By the charters from the crown, under which they had been founded, and which prescribed their respective forms of government, and settled its fundamental principles, the people of those colonies were authorized, by the suffrages of the freemen of the several towns, to elect, not only their immediate representatives in the popular branch of their legislatures, but also the chief executive magistrate, or governor, and his assistants, or councillors, who formed a second and co-ordinate branch of those provincial assemblies. The supremacy, therefore, of the British crown or Parliament over the colonies in question had, at all times, been little more than nominal, in comparison with the authority exercised over those provinces, where the governors and councillors were appointed by the crown, and held their offices at its pleasure, and which in other respects, also, were kept in closer and more immediate subjection. The civil war in which Great Britain was at that time plunged occupied, moreover, her whole attention ; and this measure of her colonies, tending so directly to future independence, was suffered to pass without much notice, and without any animadversion.
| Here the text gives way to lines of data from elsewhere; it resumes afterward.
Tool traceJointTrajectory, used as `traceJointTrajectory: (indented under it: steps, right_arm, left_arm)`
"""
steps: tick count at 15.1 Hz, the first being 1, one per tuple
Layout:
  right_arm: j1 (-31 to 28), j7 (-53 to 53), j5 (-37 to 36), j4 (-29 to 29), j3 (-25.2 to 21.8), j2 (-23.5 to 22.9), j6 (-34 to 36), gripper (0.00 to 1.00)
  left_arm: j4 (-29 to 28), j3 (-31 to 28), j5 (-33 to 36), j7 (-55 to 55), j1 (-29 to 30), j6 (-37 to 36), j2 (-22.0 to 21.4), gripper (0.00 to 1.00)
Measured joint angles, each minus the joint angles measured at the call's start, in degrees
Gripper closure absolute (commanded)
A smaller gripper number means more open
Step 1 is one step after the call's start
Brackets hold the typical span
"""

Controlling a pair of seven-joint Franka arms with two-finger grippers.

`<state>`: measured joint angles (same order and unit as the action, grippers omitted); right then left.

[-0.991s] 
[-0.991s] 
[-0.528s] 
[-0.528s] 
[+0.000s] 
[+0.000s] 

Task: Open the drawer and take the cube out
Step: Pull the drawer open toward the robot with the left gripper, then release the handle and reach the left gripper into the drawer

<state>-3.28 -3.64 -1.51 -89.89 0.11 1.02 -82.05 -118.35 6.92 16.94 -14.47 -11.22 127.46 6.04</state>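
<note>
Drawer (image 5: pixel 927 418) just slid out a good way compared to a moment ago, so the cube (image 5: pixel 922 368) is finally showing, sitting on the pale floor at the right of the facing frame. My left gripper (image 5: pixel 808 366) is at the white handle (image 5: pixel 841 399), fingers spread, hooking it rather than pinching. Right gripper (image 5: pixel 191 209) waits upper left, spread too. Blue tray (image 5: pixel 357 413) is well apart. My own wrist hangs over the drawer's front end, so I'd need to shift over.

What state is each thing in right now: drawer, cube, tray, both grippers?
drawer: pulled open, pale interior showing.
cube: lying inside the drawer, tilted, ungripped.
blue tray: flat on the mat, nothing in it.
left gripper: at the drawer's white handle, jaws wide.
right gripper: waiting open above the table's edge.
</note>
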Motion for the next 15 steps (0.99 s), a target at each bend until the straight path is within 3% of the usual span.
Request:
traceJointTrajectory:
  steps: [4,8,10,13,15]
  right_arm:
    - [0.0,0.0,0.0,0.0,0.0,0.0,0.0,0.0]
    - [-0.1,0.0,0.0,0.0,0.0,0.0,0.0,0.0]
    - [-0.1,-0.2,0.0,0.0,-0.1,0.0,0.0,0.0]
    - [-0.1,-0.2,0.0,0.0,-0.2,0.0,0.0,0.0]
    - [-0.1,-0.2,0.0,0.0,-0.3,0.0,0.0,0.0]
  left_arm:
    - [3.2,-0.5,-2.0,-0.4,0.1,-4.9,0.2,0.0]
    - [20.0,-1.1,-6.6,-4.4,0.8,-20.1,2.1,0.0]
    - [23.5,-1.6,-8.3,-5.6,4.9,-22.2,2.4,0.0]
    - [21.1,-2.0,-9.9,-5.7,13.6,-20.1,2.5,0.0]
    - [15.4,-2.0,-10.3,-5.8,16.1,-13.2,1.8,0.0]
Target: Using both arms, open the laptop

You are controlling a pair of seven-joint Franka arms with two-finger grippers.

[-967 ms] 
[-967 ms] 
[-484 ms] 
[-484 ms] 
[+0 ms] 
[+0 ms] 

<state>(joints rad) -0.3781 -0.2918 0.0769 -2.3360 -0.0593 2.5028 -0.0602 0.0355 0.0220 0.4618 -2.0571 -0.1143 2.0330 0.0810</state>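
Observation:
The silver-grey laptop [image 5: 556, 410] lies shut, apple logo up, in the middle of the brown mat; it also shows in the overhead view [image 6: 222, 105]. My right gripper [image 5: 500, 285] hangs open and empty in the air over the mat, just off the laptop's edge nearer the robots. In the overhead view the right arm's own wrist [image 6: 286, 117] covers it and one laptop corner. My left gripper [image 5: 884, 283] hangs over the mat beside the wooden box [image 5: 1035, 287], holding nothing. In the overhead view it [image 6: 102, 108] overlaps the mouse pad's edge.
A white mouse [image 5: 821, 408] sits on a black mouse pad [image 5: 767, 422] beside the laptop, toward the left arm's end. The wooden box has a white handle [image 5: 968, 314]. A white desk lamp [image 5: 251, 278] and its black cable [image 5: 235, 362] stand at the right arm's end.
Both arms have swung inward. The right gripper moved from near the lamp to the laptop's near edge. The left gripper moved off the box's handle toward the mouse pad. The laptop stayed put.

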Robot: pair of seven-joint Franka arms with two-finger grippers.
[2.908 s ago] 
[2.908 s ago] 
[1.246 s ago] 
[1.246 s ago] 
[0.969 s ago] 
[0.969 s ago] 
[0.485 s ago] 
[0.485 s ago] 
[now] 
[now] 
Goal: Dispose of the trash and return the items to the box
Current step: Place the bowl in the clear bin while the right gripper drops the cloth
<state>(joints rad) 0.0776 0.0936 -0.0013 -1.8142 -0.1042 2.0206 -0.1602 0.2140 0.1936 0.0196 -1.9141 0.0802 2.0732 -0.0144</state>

From the terms of this association, it may justly be regarded as the first step towards the establishment of independent government in America; with some occasional alterations, it subsisted for nearly half a century, and for a part of that time with the countenance of the British government; nor was it dissolved until the charters of the New-England provinces were, in effect, annulled by James the Second. Subsequently, however, to that arbitrary procedure, congresses of governors and commissioners from the other colonies, as well as from New-England, were held from time to time, to consult on matters relative to their common welfare, and to adopt measures for the protection of the frontiers. An assembly of this description took place at Albany in 1722. But a more general and memorable convention was held at the same place in 1754, consisting of commissioners from all the New-England colonies, and from the provinces of New York, Pennsylvania, and Maryland.
This Congress was called at the instance of the government in England; and although the object of the ministry in proposing it was merely to promote and facilitate the negotiation of treaties with the Indians, the colonial legislatures, who promptly acceded to the proposal, evidently entertained more extensive views with respect to the proceeding. Two of the provinces expressly instructed their delegates to enter into articles of confederation with the other colonies, for their general security in time of peace, as well as in war; and one of the first acts of the commissioners, when they assembled, was a unanimous resolution that a union of the colonies was absolutely necessary for their preservation. After rejecting several proposals for the division of the colonies into separate confederacies, they agreed to a plan of federal government for the whole, consisting of a president-general, to be appointed by the crown, and a general legislative council, to meet once in every year, and to be composed of delegates chosen triennially, by the provincial assemblies.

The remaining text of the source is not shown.